Besides setting precise goals and identifying the prime sources of data for the project, management needs to “carefully plan out what you want to accomplish with [a big data] initiative,” says Chris Scott, a regional partner in charge of technology issues at Tatum Consulting.
Next, senior executives need to analyze what types of management personnel and infrastructure may be needed. And once the parameters and systems are in place, the data needs to be clearly communicated. “You can put a lot of data into a Big Data engine, but you need to do something productive with it, and you need to find a good way to present that to people,” Scott said, noting that visualization tools can be a help in presenting findings to users who aren’t big-data scientists.
Another consideration is being able to repeat the data-gathering and analysis processes, Nagarjuna said. The CFO should make sure that as different business units of the company embark on their own individual big-data projects, they’re linking the learning gained from the company’s first big-data project to the next one, and so on.
That drives down the cost of subsequent projects, eliminating the need to go back to the drawing board and ensuring that best practices adopted along the way will be repeated.

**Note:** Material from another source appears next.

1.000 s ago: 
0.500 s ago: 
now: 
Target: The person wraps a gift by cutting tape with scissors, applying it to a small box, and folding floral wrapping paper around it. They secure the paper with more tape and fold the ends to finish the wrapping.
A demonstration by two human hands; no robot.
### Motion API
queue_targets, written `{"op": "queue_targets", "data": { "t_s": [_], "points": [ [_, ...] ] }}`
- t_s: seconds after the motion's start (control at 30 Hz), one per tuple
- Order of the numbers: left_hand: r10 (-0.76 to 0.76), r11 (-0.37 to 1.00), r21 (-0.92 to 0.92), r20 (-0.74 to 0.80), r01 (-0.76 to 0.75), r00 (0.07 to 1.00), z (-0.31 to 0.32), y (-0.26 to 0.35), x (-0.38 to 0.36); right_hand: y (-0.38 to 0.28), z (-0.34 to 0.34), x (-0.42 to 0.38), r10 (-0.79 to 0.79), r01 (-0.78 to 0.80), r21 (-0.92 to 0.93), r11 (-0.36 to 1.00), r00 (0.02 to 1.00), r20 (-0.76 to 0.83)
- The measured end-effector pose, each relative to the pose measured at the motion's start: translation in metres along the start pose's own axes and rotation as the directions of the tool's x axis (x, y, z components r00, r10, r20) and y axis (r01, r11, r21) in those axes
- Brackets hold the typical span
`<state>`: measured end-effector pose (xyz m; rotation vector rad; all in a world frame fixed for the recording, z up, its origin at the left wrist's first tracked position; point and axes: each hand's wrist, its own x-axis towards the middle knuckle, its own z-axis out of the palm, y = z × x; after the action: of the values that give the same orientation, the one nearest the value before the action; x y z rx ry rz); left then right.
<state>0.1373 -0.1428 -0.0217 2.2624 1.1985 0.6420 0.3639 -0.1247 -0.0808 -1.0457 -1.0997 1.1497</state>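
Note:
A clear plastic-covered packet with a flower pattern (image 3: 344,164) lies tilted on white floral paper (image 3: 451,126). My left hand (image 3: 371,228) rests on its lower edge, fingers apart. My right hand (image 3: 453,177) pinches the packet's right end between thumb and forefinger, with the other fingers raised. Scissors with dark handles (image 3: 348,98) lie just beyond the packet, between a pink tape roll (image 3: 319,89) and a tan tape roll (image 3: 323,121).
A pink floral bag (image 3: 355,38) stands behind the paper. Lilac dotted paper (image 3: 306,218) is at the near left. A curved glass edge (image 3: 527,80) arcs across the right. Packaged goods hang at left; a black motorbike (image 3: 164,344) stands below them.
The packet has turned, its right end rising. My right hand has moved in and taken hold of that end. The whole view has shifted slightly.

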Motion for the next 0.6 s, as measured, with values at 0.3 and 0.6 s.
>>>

CFOs also need to consider whether their companies should use Big Data service providers or manage projects in-house, Scott said. A company that manages its project in-house has the option of using cloud- hosting services, he said. If the company uses an outside service provider to collect data, the CFO has to consider the potential costs of getting the data into the company’s own big-data engine.

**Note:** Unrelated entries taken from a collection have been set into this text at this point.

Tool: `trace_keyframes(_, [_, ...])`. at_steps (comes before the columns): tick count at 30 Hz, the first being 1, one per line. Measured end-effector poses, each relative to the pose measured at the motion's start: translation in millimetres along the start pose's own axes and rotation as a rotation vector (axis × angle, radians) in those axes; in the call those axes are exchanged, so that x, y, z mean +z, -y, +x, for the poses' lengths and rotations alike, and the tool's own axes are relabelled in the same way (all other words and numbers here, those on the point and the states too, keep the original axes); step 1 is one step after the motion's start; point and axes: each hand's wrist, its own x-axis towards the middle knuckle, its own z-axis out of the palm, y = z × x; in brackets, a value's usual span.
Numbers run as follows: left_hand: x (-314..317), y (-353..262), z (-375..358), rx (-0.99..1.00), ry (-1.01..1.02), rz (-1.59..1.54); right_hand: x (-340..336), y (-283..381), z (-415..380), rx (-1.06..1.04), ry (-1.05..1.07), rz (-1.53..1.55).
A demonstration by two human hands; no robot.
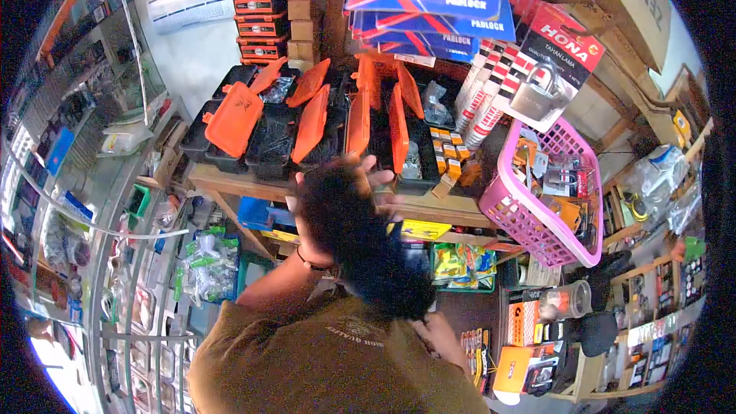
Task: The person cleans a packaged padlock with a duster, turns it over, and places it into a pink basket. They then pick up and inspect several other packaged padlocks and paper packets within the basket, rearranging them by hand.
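A dark, blurred, fuzzy feather duster [368, 234] slants across the middle of the view, just in front of the wooden shelf. My left hand [301, 211], with a band at the wrist, is behind its upper part; fingers show on both sides and seem wrapped round it, though the palm is hidden. My right hand [442, 335] is closed at its lower end, close to my brown shirt [322, 360]. Past my left hand stand black bins [268, 138] with raised orange lids [234, 119], some holding small metal parts.
Carded padlocks [429, 23] hang low overhead. At right, a pink basket [537, 207] holds mixed packages beside small orange boxes [448, 149]. Glass shelving [115, 261] runs along the left. Bagged goods [464, 264] and boxed goods [525, 322] sit below the wooden shelf edge [230, 180].
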Motion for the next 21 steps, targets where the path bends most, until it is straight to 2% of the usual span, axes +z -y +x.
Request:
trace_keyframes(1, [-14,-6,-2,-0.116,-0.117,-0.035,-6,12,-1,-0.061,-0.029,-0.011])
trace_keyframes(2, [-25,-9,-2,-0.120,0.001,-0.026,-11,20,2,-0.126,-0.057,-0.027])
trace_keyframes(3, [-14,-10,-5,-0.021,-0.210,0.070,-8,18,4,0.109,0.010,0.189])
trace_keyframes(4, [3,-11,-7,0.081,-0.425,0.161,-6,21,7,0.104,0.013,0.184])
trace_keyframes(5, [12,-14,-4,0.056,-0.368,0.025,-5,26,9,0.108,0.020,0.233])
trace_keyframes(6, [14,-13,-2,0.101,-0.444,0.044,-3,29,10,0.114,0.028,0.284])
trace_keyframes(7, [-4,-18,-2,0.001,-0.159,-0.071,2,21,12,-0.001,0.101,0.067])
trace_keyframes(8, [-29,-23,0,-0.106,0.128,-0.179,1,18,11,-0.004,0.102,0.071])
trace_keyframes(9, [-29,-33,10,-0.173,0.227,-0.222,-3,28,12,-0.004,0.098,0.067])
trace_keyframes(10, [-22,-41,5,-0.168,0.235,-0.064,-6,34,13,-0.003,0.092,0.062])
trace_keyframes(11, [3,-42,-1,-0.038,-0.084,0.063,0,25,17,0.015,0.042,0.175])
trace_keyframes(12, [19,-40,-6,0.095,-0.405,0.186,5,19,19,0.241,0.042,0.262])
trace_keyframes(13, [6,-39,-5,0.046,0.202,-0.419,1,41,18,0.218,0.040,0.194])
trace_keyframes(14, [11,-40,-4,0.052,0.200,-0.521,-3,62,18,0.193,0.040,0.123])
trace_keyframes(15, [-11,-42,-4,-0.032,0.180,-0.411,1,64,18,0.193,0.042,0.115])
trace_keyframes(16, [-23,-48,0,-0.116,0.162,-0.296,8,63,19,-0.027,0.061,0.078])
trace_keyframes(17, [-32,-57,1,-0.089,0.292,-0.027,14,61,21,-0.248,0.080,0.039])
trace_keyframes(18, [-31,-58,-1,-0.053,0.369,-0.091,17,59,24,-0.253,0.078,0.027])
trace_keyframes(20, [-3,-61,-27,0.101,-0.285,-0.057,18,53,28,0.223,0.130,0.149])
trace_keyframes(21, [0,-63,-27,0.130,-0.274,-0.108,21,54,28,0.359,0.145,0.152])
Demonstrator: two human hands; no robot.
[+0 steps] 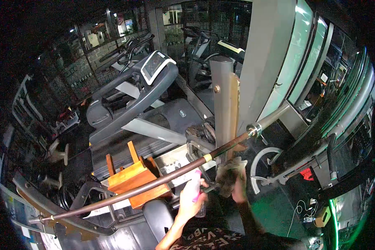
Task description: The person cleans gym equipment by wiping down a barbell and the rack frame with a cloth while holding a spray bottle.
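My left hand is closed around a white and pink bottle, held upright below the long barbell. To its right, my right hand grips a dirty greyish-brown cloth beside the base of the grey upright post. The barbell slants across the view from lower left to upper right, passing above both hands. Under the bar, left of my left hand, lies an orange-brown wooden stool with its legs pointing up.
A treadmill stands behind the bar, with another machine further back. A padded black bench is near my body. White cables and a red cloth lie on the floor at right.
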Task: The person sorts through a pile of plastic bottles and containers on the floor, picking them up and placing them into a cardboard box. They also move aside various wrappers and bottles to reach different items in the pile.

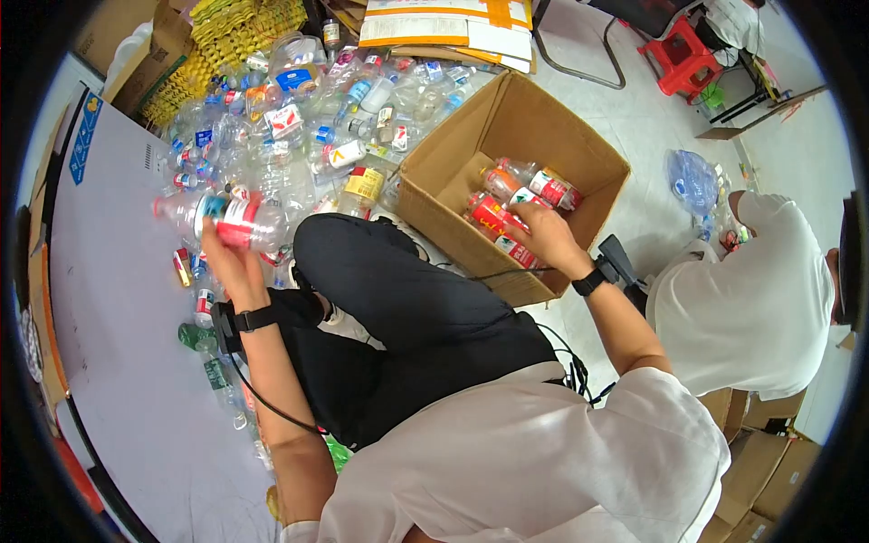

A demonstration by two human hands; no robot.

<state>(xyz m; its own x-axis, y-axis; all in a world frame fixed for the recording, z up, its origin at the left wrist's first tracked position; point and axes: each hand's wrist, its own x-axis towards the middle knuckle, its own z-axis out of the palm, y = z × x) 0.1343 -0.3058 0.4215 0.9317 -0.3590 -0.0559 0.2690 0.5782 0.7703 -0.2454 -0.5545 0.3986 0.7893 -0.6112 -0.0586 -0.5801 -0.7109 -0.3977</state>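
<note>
My left hand (233,264) is raised over the left side of the pile, its fingers closed on a large clear plastic bottle (264,224) with a red and white label and a pinkish cap. The bottle lies nearly level and is slightly blurred. My right hand (550,239) reaches into an open cardboard box (434,181) at my right knee. Its fingers curl over a red-labelled plastic bottle (491,212); the fingertips are partly hidden. Several bottles with red labels lie in the box, among them a clear bottle (554,188) towards the far right side.
A heap of clear plastic bottles (290,172) covers the floor ahead and left, beside a pale panel (118,299). Flattened cardboard (439,32) and yellow netting (240,32) lie behind it. A co-worker in white (742,299) sits at right, near a red stool (679,59).
</note>
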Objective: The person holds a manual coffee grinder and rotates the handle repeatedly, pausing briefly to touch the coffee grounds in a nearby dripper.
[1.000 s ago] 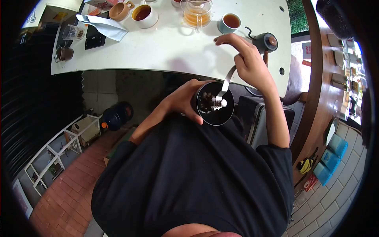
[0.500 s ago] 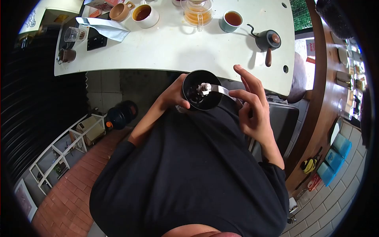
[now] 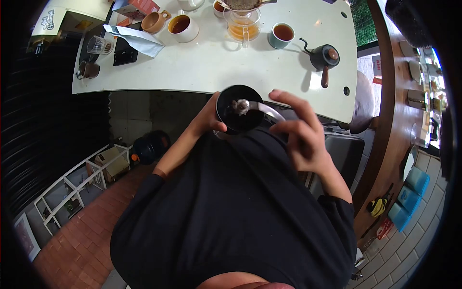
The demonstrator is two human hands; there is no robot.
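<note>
My left hand (image 3: 206, 117) is wrapped round the side of a black hand coffee grinder (image 3: 231, 120), held upright in front of my dark shirt, just off the table's near edge. From the hub in its open top, a curved metal crank (image 3: 267, 110) runs right. At the crank's outer end is my right hand (image 3: 307, 139), its lower fingers curled and its index finger stretched out above. Those fingers hide the end of the crank. The hub is slightly blurred, and the dark inside of the grinder is hard to make out.
On the white table (image 3: 202, 72) stand a gooseneck kettle (image 3: 323, 58), a green cup of tea-coloured liquid (image 3: 281, 36), a glass server (image 3: 242, 32) under a dripper, a white mug (image 3: 184, 30), a brown cup (image 3: 154, 22) and a pale bag (image 3: 137, 41). A wooden counter (image 3: 385, 159) runs along the right.
The view has shifted a little, showing more of the dripper at the back. The grinder and both hands sit slightly further left in view. My right hand's fingers have changed position around the crank's end.
</note>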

While analytics providers might be helpful in providing useful data correlations, they may have little use for companies that want to dig deeper into the data. For its own big-data project, Merchant Cash and Capital of New York, an alternative-financing company for small merchants, hasn’t contracted with providers that analyze customer data, says Jeffrey Beckwith, the company’s CFO.

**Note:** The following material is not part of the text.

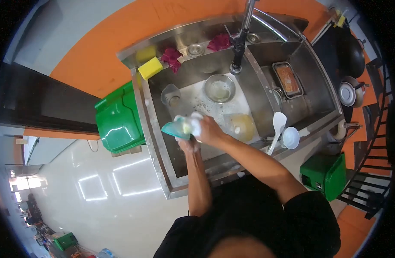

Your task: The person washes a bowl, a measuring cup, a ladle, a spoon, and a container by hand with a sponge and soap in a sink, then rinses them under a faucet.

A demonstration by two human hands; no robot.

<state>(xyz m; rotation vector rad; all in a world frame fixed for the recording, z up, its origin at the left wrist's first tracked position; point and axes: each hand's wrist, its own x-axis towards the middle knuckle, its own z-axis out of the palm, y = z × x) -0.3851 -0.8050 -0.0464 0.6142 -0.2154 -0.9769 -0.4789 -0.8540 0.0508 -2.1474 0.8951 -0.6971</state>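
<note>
Over the left basin of a steel sink [161, 142], my left hand [188, 145] holds a teal plastic dish [173, 128] from below. My right hand [209, 130] presses a soapy, foam-covered sponge [193, 123] against the dish. Both hands hover above soapy water. A steel bowl [219, 88], a clear glass [170, 95] and a yellowish glass bowl [240, 125] lie in the same basin.
A yellow sponge [150, 67] and red cloths [172, 57] rest on the sink's back ledge beside the tap [239, 41]. The right basin holds a rectangular tray [288, 80]. A white ladle and spoon [283, 133] lie on the front rim. Green bins [119, 117] stand at both sides.
</note>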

That’s because providers usually won’t give up raw data along with their answers, Beckwith said. “We want to maintain a database with all of the raw data so that we can do historical analysis,” he said.
“Instead of using some third party that’s providing us answers to certain questions using big data, we want to be able to take that data ourselves, store it, answer our own questions, and then if we need to somehow massage that data in a different manner, we then have the ability to do that,” the finance chief added.
Even for companies that are not yet using Big Data, CFOs should be evaluating their industry for when other companies might begin using it, Scott said.
One way to tell is to ask the question: Is there data that exists that you would like to use, but that you don’t have access to? In the area of professional services, for instance, does data exist that could answer the question: Why did someone purchase your service, and why didn’t someone else?
CFOs of companies mulling an entry into Big Data would do well to anticipate some of the issues that a project could raise. The biggest challenges faced or expected at companies with 1,000 or more employees, are the limited availability of skilled employees to analyze data and manage Big Data, according to the IDG survey. Other worries include limited budgets, security and legacy issues. Considering all the companies mulling projects, however, it’s unlikely that those barriers will stem the tide of big data.
Keith Button is a freelance writer based in Valley Cottage, New York.